Exercise aim » All the data should be printed again exactly as written.
╔══
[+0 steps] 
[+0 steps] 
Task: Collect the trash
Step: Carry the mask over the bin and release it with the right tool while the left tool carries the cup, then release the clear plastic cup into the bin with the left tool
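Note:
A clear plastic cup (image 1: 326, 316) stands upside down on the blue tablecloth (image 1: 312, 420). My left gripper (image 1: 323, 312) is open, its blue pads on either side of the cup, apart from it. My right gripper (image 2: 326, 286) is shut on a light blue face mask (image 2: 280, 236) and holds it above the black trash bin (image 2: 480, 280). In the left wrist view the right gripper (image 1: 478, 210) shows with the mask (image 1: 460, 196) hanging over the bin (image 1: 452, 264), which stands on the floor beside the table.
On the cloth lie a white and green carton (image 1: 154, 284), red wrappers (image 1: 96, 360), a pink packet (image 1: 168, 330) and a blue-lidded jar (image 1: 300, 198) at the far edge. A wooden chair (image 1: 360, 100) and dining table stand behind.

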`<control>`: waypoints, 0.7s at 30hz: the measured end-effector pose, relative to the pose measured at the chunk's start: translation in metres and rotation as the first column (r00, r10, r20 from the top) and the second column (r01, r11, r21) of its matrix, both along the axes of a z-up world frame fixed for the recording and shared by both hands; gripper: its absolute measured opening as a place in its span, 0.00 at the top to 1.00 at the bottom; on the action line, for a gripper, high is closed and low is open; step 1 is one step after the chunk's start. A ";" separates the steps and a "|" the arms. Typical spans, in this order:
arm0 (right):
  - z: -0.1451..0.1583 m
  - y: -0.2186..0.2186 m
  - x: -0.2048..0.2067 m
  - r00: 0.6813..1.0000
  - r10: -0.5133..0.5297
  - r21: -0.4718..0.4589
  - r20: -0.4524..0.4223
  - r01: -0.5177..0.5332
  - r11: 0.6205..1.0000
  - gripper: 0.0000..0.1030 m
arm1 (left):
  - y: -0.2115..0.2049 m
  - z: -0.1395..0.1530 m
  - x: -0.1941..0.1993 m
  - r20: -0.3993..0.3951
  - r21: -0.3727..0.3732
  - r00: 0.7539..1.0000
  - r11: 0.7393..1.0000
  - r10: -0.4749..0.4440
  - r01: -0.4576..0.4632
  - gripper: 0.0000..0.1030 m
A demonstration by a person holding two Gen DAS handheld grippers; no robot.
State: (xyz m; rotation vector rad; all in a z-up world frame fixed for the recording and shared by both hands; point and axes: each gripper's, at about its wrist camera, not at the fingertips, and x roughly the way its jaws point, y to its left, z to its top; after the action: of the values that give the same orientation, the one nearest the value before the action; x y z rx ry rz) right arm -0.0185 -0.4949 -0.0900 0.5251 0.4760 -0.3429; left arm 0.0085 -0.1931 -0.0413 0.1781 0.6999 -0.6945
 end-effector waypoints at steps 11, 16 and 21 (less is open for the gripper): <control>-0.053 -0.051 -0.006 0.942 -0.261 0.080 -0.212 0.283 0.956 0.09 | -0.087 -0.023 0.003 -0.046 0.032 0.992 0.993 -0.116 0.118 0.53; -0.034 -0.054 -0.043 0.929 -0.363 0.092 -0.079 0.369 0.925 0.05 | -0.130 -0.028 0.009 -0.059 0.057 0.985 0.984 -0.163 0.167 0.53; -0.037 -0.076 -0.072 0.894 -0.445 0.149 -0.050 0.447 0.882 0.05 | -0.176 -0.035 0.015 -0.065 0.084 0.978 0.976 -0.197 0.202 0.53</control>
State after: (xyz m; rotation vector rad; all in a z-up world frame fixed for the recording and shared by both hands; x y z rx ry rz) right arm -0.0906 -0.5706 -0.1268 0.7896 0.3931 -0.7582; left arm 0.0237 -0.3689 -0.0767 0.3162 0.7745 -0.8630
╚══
Solution for this problem »
[+0 steps] 
[+0 steps] 
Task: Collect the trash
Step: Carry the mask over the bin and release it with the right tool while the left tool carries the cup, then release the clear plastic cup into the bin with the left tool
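Note:
A clear plastic cup (image 1: 326, 316) stands upside down on the blue tablecloth (image 1: 312, 420). My left gripper (image 1: 323, 312) is open, its blue pads on either side of the cup, apart from it. My right gripper (image 2: 326, 286) is shut on a light blue face mask (image 2: 280, 236) and holds it above the black trash bin (image 2: 480, 280). In the left wrist view the right gripper (image 1: 478, 210) shows with the mask (image 1: 460, 196) hanging over the bin (image 1: 452, 264), which stands on the floor beside the table.
On the cloth lie a white and green carton (image 1: 154, 284), red wrappers (image 1: 96, 360), a pink packet (image 1: 168, 330) and a blue-lidded jar (image 1: 300, 198) at the far edge. A wooden chair (image 1: 360, 100) and dining table stand behind.
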
`<control>`: waypoints, 0.7s at 30hz: the measured end-effector pose, relative to the pose measured at the chunk's start: translation in metres and rotation as the first column (r00, r10, r20 from the top) and the second column (r01, r11, r21) of its matrix, both along the axes of a z-up world frame fixed for the recording and shared by both hands; gripper: its absolute measured opening as a place in its span, 0.00 at the top to 1.00 at the bottom; on the action line, for a gripper, high is closed and low is open; step 1 is one step after the chunk's start. A ";" separates the steps and a "|" the arms. Typical spans, in this order:
arm0 (right):
  - z: -0.1451..0.1583 m
  - y: -0.2186..0.2186 m
  - x: -0.2048..0.2067 m
  - r00: 0.6813..1.0000
  - r10: -0.5133..0.5297
  - r21: -0.4718..0.4589
  - r20: -0.4524..0.4223
  - r01: -0.5177..0.5332
  - r11: 0.6205..1.0000
  - gripper: 0.0000..0.1030 m
arm1 (left):
  - y: -0.2115..0.2049 m
  - z: -0.1395..0.1530 m
  - x: -0.1941..0.1993 m
  - r20: -0.3993..0.3951
  - r21: -0.3727..0.3732
  - r00: 0.7539..1.0000
  - r11: 0.7393..1.0000
  - r10: -0.4749..0.4440
  - r01: -0.4576..0.4632
  - gripper: 0.0000..0.1030 m
A demonstration by a person holding two Gen DAS handheld grippers; no robot.
State: (xyz m; rotation vector rad; all in a z-up world frame fixed for the recording and shared by both hands; point and axes: each gripper's, at about its wrist camera, not at the fingertips, and x roughly the way its jaws point, y to its left, z to its top; after the action: of the values that give the same orientation, the one nearest the value before the action; x y z rx ry rz) right arm -0.0185 -0.4949 -0.0900 0.5251 0.4760 -0.3429; left arm 0.0085 -0.1931 -0.0413 0.1781 0.6999 -0.6945
 end-effector waypoints at steps 11, 16 and 21 (less is open for the gripper): <control>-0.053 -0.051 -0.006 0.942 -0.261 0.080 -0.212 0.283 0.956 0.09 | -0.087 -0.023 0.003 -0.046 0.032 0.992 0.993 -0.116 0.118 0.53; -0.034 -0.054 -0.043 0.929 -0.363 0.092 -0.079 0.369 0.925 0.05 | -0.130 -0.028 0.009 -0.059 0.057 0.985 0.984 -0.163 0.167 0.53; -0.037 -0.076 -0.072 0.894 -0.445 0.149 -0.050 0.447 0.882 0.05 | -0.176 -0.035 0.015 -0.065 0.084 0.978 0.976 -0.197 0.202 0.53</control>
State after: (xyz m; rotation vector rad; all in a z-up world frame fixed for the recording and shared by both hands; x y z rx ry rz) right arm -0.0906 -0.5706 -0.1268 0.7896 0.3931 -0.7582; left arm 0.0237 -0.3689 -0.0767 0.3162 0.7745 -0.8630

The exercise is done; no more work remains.